REQUIRED WORK:
Report all lines of the records that contain "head".

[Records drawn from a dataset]
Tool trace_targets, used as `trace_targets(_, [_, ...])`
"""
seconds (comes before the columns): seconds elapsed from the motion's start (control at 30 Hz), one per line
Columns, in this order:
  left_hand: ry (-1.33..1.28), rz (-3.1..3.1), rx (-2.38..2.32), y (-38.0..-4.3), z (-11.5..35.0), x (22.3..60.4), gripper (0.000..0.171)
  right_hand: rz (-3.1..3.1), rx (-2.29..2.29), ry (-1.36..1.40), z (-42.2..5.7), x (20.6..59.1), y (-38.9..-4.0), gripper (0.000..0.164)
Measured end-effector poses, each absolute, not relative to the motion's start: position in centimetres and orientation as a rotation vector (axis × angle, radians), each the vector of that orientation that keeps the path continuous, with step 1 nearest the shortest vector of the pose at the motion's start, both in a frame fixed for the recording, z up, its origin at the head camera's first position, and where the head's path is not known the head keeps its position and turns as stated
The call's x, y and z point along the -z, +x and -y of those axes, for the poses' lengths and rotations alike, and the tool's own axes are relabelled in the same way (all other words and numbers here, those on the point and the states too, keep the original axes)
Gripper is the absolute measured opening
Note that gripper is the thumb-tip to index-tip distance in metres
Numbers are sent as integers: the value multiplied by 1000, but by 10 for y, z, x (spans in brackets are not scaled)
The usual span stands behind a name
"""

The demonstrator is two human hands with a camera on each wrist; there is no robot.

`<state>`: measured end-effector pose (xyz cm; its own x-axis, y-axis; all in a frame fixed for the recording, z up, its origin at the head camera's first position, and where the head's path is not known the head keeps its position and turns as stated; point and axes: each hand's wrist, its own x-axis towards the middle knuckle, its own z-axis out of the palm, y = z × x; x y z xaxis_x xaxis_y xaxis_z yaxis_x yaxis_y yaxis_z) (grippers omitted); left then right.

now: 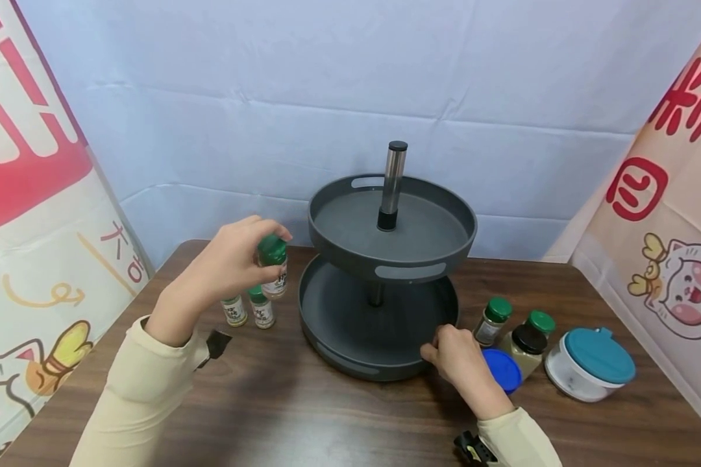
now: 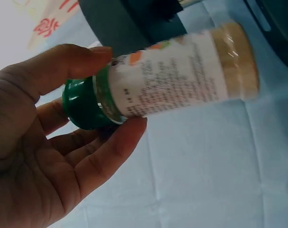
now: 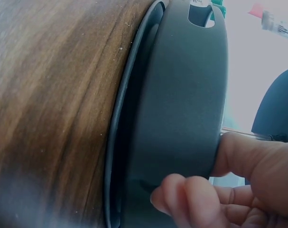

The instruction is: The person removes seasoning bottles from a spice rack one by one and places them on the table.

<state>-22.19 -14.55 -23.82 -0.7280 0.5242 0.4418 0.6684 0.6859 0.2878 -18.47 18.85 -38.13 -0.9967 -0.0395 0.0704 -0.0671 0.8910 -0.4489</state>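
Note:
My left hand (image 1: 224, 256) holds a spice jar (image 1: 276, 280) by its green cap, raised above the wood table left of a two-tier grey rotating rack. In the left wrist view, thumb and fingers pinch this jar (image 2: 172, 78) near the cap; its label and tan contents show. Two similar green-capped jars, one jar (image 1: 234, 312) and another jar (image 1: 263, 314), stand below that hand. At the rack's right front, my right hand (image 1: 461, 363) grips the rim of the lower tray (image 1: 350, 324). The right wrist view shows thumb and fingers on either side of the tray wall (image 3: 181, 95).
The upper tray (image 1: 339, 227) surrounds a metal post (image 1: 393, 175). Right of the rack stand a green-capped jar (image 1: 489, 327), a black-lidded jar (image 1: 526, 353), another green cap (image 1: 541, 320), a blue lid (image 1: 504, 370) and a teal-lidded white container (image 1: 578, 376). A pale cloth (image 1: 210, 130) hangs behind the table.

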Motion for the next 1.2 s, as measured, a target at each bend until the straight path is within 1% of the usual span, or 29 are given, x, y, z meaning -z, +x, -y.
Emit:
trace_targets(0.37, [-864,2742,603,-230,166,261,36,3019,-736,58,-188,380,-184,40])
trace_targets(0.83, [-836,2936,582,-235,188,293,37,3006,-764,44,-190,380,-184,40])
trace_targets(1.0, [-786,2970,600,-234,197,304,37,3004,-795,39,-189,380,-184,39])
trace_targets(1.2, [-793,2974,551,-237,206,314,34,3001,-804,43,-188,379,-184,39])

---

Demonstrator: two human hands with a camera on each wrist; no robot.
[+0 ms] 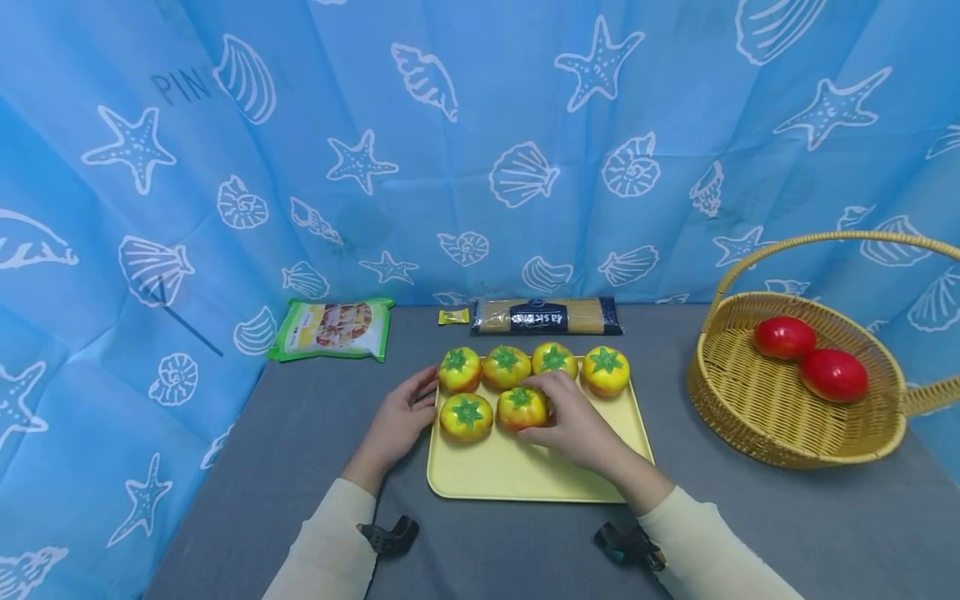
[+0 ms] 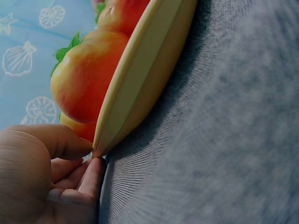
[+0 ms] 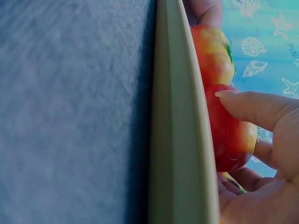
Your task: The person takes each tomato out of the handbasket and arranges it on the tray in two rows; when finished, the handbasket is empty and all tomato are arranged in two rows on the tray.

SOLUTION BELOW:
Measured end-effector poses, each absolute, not relative to the motion's start: position in centimetres and orientation as a rotation vector (axis × angle, radians), each the vector of that orientation that keeps the path continuous, with step 1 nearest the shortest vector of the pose at the motion's start, both in a frame fixed for the recording, z up, its origin at the head camera's first position, and where the head's path is not known the head keeps its position and turns as stated
`<state>`: measured end-effector pose (xyz cm; its own x-axis, y-axis; all in a frame fixed for the recording, z up, its origin at the head camera's first position, and where the head's path is not known the head keeps its position and turns as stated; point and axes: each hand's wrist, its own x-axis towards the middle knuckle, its own z-axis out of the palm, y = z × x; x y z xaxis_x xaxis_y xaxis_z yaxis_x yaxis_y yaxis_z) (grippers omitted); left then right.

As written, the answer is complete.